Corpus linguistics = study of
linguistic phenomena through data obtained from a corpus. The leading figure of
this discipline is Douglas Biber.
Noam Chomsky criticized corpus
linguistics, arguing you can never have a corpus of all utterances and most
importantly common everyday English because even spoken sections are mainly
from television where people tend to speak rather formally.
Corpus (pl:
corpora) is a collection of texts assumed to be representative of a given
language so that it can be used for linguistic analysis. Texts must be
available in machine-readable form. All modern dictionaries are based on
corpora where word can be traced in terms of frequency, collocations and set
phrases.
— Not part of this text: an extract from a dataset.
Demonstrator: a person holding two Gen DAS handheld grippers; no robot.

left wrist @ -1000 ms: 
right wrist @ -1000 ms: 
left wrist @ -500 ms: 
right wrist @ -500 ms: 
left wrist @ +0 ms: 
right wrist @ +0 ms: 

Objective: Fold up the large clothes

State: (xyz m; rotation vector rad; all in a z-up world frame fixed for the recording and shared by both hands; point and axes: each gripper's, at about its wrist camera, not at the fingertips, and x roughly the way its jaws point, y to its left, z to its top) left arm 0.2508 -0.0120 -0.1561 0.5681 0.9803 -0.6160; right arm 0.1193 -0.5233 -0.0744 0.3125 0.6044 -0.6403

Before corpora, language studies were based on a subjective approach of
a lexicographer.
The corpus-based analysis is:
empirical, analyzing
the actual patterns of language use
utilizes a large
collections of natural texts
uses computers which
make possible to analyze complex patterns of language use, allowing the storage
and analysis of a larger database than could be dealt with manually
depends on both quantitative and qualitative analytical techniques. Frequency data reveals how often a certain pattern occurs relative
to other patterns. Going beyond the quantitative patterns means to propose functional interpretations explaining
why the patterns exist. It is not only about computing data but primarily about
the interpretation.
The study considers association patterns which represent
quantitative relations, measuring the extent to which features are associated
with contextual factors.
Linguistic associations
lexical associations - associations with
particular words
grammatical associations - associations
with particular grammatical constructions
lexical-grammatical associations - grammatical feature and considering its lexical associations
Non-linguistic associations
distribution across registers - varieties defined by situation
distribution across dialects - varieties defined by a social group
distribution across time periods
Creation of corpus
1.
Put a text to .TXT to
delete any formatting.
2.
POS tagging – label words according to their part-of-speech. Tagged word becomes a token.
3.
Annotation - add interpretative linguistic information about the corpus.
Examples
of available corpora
The very first corpus was created by an
Italian monk Roberto Busa on the work by
Thomas of Aquin. He wrote words on paper cards so they were not processable. Brown Corpus
was the first corpus on punch cards (děrné štítky) compiled in 1964
by Henry Kučera at Brown
University, contained one million words.
British National Corpus (1980-1993)
has 100 million words, made at Oxford University, contains 90% of written and
10% of spoken register. Corpus of Contemporary American English (COCA,
1990-2012)
has 450 million words, financed by Mormons. International Corpus of English
is a project on varieties of English. COBUILD called the Bank of England offers 450
million words but is not free.
Other corpora: ICAME, Bergen Corpus of London Teenage Language,
Corpus of
Middle English Prose or Verse, The Penn-Helsinki Parsed Corpus of Middle English,
CHILDES
(child language data), London-Lund Corpus (contains spontaneous and
prepared speech), Lancaster-Oslo/Bergen Corpus (also spoken
language), Longman-Lancaster
Corpus (only academic prose and fiction).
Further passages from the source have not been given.